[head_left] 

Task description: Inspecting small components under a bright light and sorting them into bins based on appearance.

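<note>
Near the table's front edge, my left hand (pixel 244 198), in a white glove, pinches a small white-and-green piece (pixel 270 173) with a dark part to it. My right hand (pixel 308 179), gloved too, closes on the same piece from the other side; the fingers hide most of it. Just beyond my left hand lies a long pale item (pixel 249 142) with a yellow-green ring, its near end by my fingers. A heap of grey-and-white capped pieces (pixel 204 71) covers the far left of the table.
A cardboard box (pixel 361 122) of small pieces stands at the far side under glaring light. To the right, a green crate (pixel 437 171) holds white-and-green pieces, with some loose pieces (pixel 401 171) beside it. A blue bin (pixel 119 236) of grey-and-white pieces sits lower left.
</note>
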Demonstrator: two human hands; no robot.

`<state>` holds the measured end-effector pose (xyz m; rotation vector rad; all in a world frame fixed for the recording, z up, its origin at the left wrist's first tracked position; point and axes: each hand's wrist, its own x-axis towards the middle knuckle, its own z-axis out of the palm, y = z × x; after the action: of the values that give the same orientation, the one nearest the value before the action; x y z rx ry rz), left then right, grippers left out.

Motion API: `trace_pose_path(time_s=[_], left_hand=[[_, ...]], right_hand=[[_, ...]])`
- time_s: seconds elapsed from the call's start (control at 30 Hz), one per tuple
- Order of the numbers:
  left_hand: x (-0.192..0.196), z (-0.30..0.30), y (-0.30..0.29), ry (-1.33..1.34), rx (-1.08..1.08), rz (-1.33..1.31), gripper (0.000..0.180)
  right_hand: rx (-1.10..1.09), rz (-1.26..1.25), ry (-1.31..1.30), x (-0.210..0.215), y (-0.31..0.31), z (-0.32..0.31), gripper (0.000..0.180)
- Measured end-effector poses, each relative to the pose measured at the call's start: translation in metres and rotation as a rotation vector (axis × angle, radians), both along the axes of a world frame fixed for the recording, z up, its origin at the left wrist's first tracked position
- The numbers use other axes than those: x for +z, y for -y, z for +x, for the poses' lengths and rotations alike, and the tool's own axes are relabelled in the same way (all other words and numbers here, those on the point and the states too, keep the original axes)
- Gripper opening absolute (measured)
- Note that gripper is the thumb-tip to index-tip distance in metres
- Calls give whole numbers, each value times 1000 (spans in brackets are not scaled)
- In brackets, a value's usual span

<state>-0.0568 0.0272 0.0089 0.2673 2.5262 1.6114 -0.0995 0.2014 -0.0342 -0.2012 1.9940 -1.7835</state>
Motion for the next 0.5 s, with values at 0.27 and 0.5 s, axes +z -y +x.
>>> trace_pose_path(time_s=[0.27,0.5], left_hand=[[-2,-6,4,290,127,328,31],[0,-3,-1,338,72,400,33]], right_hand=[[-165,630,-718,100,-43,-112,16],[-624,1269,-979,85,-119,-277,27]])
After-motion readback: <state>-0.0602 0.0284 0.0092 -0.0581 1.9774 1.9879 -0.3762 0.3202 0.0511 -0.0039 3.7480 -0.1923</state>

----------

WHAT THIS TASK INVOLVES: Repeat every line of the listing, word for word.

TASK SOLUTION:
[head_left] 

Task description: Inspecting small components under a bright light and sorting them into bins based on appearance.

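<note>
Near the table's front edge, my left hand (pixel 244 198), in a white glove, pinches a small white-and-green piece (pixel 270 173) with a dark part to it. My right hand (pixel 308 179), gloved too, closes on the same piece from the other side; the fingers hide most of it. Just beyond my left hand lies a long pale item (pixel 249 142) with a yellow-green ring, its near end by my fingers. A heap of grey-and-white capped pieces (pixel 204 71) covers the far left of the table.
A cardboard box (pixel 361 122) of small pieces stands at the far side under glaring light. To the right, a green crate (pixel 437 171) holds white-and-green pieces, with some loose pieces (pixel 401 171) beside it. A blue bin (pixel 119 236) of grey-and-white pieces sits lower left.
</note>
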Demonstrator: two human hands; no robot.

`<state>` holds the measured end-effector pose (xyz m; rotation vector rad; all in a world frame fixed for the recording, z up, its origin at the left wrist's first tracked position; point and axes: each hand's wrist, its own x-axis towards the middle knuckle, its own z-axis out of the palm, y = z × x; after the action: of the values that give the same orientation, the one nearest the value before the action; x y z rx ry rz), left then right, grippers left out.

Motion API: `trace_pose_path(time_s=[_], left_hand=[[_, ...]], right_hand=[[_, ...]])`
- time_s: seconds elapsed from the call's start (control at 30 Hz), one per tuple
- Order of the numbers:
  left_hand: x (-0.192..0.196), z (-0.30..0.30), y (-0.30..0.29), ry (-1.33..1.34), rx (-1.08..1.08), rz (-1.33..1.31), gripper (0.000..0.180)
  right_hand: rx (-1.10..1.09), rz (-1.26..1.25), ry (-1.31..1.30), x (-0.210..0.215), y (-0.31..0.31), z (-0.32..0.31), gripper (0.000..0.180)
- Measured end-effector poses, each relative to the pose measured at the call's start: translation in metres and rotation as a rotation vector (axis × angle, radians), both along the axes of a world frame fixed for the recording, z up, its origin at the left wrist's first tracked position
- The numbers use other axes than those: x for +z, y for -y, z for +x, for the poses' lengths and rotations alike, and the tool's own axes are relabelled in the same way (all other words and numbers here, those on the point and the states too, keep the original axes)
- Gripper opening absolute (measured)
- Note that gripper is the thumb-tip to index-tip distance in metres
- Calls give whole numbers, each value times 1000 (spans in brackets are not scaled)
- In brackets, a value's usual span

<state>-0.0568 0.0272 0.0089 0.2673 2.5262 1.6114 -0.0995 0.2014 -0.0342 -0.2012 1.9940 -1.7835</state>
Motion for the next 0.5 s, with values at 0.27 and 0.5 s, axes +z -y +x.
>>> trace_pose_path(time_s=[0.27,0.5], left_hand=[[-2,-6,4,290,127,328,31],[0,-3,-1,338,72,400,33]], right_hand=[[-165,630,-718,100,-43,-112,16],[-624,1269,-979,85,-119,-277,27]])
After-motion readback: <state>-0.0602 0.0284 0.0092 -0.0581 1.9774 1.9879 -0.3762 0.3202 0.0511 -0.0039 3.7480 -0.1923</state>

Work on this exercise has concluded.